For sure I'm talking about simple single use motors. What I love is that this way nozzles come one per 5 seconds (well, there is some thinking about how to make them tight in motor case). For sure brick can't match grafite, but is it really worse then just clay? If yes, there is a lot of stone-like materials to drill, so I just have to test. KNO3 is only oxidizing stuff available here, so my choices are candy or kno3-epoxy.
Really. Can't be any worse than "Durham's Water Putty". Talk about erosion. I did my first batch of pvc test motors with it a few years back. Composite ate that stuff alive. At least I was smart enough to put a steel insert throat into them, or my "a" and "n" results would have been even more questionable. I have since refined my methods.

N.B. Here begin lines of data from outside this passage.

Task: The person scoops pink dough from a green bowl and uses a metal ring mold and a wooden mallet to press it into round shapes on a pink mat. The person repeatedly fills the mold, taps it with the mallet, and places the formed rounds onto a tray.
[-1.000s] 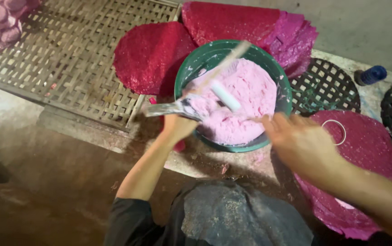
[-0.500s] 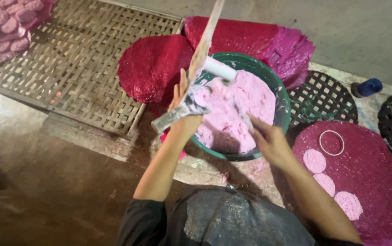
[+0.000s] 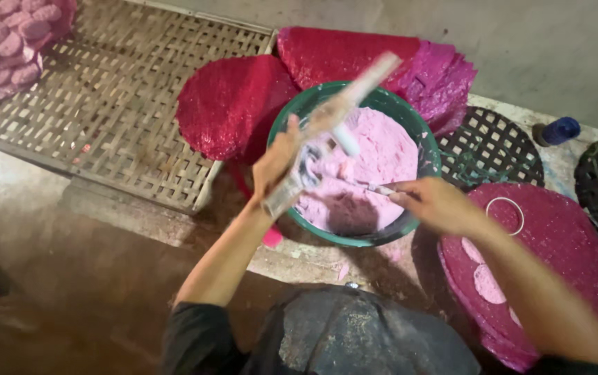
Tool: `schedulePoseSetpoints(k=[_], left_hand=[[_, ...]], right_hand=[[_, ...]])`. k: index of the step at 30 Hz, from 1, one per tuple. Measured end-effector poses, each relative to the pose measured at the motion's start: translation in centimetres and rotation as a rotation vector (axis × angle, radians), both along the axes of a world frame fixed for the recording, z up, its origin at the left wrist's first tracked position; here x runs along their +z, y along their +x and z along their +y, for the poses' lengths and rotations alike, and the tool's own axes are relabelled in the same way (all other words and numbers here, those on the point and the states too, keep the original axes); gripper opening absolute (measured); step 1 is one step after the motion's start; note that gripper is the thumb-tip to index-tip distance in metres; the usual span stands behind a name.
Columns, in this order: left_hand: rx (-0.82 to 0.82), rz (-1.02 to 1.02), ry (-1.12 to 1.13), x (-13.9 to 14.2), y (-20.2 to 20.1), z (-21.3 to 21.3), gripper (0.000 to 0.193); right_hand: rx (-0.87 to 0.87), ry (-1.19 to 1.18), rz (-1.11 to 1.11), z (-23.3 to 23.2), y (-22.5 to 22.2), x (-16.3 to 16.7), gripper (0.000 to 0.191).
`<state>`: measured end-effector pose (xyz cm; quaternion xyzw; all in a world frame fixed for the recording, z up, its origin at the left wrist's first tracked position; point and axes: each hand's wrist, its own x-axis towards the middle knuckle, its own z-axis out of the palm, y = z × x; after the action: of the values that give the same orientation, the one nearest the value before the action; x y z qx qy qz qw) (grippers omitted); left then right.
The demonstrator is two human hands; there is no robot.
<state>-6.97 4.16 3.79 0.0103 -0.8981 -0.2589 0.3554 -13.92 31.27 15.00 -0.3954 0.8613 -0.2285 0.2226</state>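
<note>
Over the green bowl (image 3: 424,149) the two hands work close to each other. The left hand (image 3: 276,163) is closed around a long pale stick (image 3: 333,128), held on a slant so that its upper end points away over the far rim; a white cylinder (image 3: 344,141) sits on it, and it seems to be kept above the bowl so that what falls from it lands inside. The right hand (image 3: 438,205) is closed on a small tool (image 3: 380,188), whose tip reaches toward the stick, just above the pink paste (image 3: 382,160) that fills the bowl. I think the tool scrapes or loads the paste, but I cannot tell which.

Near the right arm lies a red mat (image 3: 562,243) with a thin ring (image 3: 506,215) and some pale pink discs (image 3: 486,283) on it, within easy reach. More red mats (image 3: 233,104) lean behind the bowl. At the far left a bamboo rack (image 3: 111,111) carries pink cakes (image 3: 7,42).

The stick is blurred, and the grey thing at the left palm is hard to make out. The arm covers part of the right mat, and the dark baskets (image 3: 500,149) are cut off at the right edge
</note>
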Motion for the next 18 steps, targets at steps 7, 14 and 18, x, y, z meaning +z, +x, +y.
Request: schedulePoseSetpoints(k=[7, 14, 18], left_hand=[[-0.729, -0.469, 1.183, -5.2, 0.2, 2.9, 0.061], [-0.244, -0.355, 0.308, -3.9, 2.8, -1.0, 0.066], [-0.421, -0.213, 0.24, 0.3, 3.2, -0.3, 0.077]], right_hand=[[0.323, 0.473, 0.69, -3.2, 2.8, -0.9, 0.03], [0.367, 0.371, 0.82, -1.6, 5.5, 8.8, 0.028], [0.376, 0.32, 0.942, -3.7, 6.0, 9.7, 0.019]])
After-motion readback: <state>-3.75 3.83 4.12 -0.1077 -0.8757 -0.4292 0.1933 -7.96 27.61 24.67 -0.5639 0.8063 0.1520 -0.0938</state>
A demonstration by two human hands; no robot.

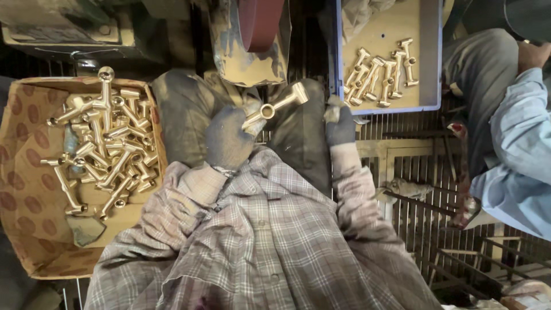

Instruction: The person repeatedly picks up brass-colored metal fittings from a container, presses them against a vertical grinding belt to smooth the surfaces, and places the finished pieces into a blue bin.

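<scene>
My left hand [228,138], in a dark glove, grips a brass T-shaped fitting [278,104] whose open end faces the camera. The fitting points up and to the right, just below a dark red sanding belt [259,23] on a dusty machine [247,63]. My right hand [340,123], also gloved, rests empty near the corner of a blue tray [431,57]. That tray holds several brass fittings [381,72]. At my left stands a cardboard box [23,189] with a heap of the same brass fittings [103,143].
Another person in a light blue sleeve [516,155] and grey trousers sits at the right. A metal grate floor [425,183] lies below the tray. My plaid shirt [258,241] and dark trousers fill the middle of the view.
</scene>
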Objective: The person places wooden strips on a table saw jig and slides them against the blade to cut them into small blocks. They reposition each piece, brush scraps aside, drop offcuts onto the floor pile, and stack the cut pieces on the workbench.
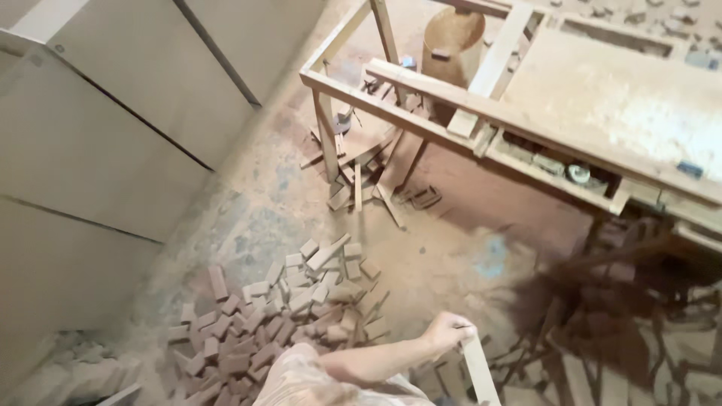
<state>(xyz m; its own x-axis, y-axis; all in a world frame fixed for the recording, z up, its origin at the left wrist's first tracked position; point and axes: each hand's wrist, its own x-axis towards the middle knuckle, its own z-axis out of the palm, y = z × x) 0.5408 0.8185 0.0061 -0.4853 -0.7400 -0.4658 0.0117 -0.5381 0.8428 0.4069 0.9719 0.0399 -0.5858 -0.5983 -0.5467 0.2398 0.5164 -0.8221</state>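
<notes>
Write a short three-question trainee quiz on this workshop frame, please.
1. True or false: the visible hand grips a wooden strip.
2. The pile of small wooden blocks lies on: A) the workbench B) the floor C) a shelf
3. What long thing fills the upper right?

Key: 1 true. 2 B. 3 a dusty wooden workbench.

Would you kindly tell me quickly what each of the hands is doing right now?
Left hand: not in view.
Right hand: closed around the top end of a wooden strip, above the dusty floor.
</notes>
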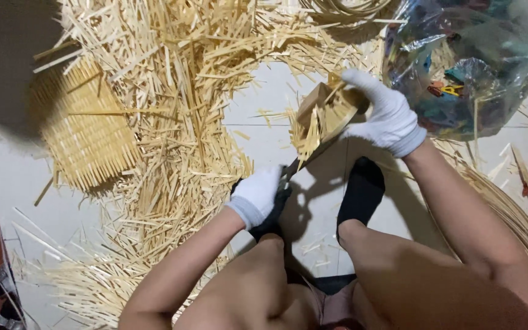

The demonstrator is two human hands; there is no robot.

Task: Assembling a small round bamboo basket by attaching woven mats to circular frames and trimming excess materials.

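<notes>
The tool gripped by the left hand (256,194) is mostly hidden inside the white glove; only a short dark length is seen running up to the bundle, and whether it is a knife or shears cannot be told. The top of the bundle of bamboo strips (320,119) is covered by the right hand (385,113), and the wooden block (314,98) beside it is only partly shown. The contents of the clear plastic bag (469,61) at the upper right are blurred into coloured patches. A grey shape fills the upper left corner and cannot be identified.

The work is done over a pale tiled floor (264,85), which is strewn with a thick litter of cut bamboo slivers (178,91). A woven bamboo mat (84,128) lies at the left, and curved bamboo strips (520,214) are cut off at the right edge. 2 feet in black socks (362,192) rest on the tiles between the bare knees.

The bundle is held above the floor, between the 2 hands, with its long axis running diagonally from upper right to lower left, its frayed ends pointing down toward the left hand. The right grip is clenched round the bundle's upper end; the left grip is clenched round the tool
</notes>
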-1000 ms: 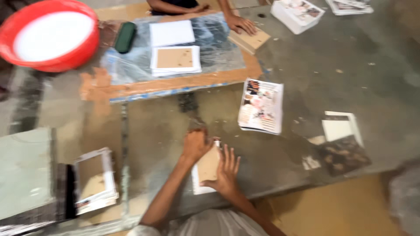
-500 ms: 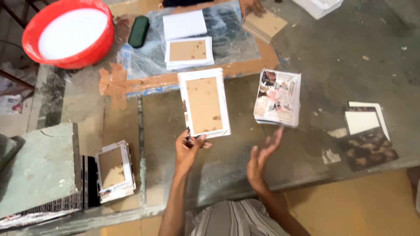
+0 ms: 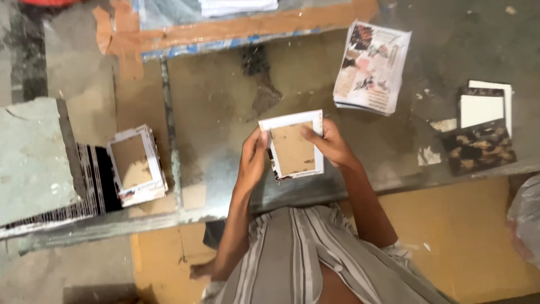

And bought a lathe to turn graphite (among other things).
Brick sounds porous and therefore inclined to deal with heat unevenly and be mechanically weak.
I would think a better alternative would be to 'cast' your own, if you don't turn them on a lathe.
I'm thinking something you pour in a mold that either self-sets (cures) and/or later gets fired in a kiln.
Speaking of nozzles, are semi-exotic metals any help? Thinking of Titanium. It's more expensive than more common metals but you don't need _that_ much, do you?
Take hole-cutter of the same dia as motor casing and centering drill bite of the size of nozzle-hole you want (problem is, hole-cutters come with some standard dia centering bites so if it don't fit your design, you have to drill central hole one more time to get right dia). Shaping the inner part of nozzle is easy with $5 conical milling cutter and drill. Outer surface will stay as it is and will be glued (epoxy or clay, cement) to the casing. Remember, we're talking about simple single use motors - idea is to keep costs of tooling and materials as low as possible. Roughly: hole-cutter $10-12 (profi stuff $30), milling cutter $5 (or $10 if you take different angle cutters for inner and outer end of nozzle), brick or tile ? $1?. Hopefully hand drill is in household anyway.
But this will be in many times more time. There are different materials to try, stone floor plates at first.
Melting point: iron - 2750 F, steel - 2500 F, titanium - 3034 F. Not big gap, but sure titanium nozzle will be lighter. What I can't know is the thermal stability of titanium. Titanium is melted and welded in vacuum, due "extremal reaction with oxygen in high temperatures"(Google). Price must be not too high - but no idea about retail shops:-)
Wouldn't work with anything but KNO3+Sucrose or cooler. APCP composites, bi-props, and hybrids generally burn hotter than the melting point of titanium (1600C). And most titanium isn't pure, it's alloyed with other materials like iron, aluminum, etc. Which often lowers the melting point.
It doesn't say what these particular nozzles are for, but it wouldn't surprise me if it was for an RCS system with relatively low throat temperatures (or they're regen cooled--but it doesn't look like that in the cited article).
Graphite really is the material of choice for the amateur experimenter, and it *can* be machined without a lathe. In fact, graphite machines quite well generally, so the suggested method of using a hole saw to cut out slugs would work modestly well.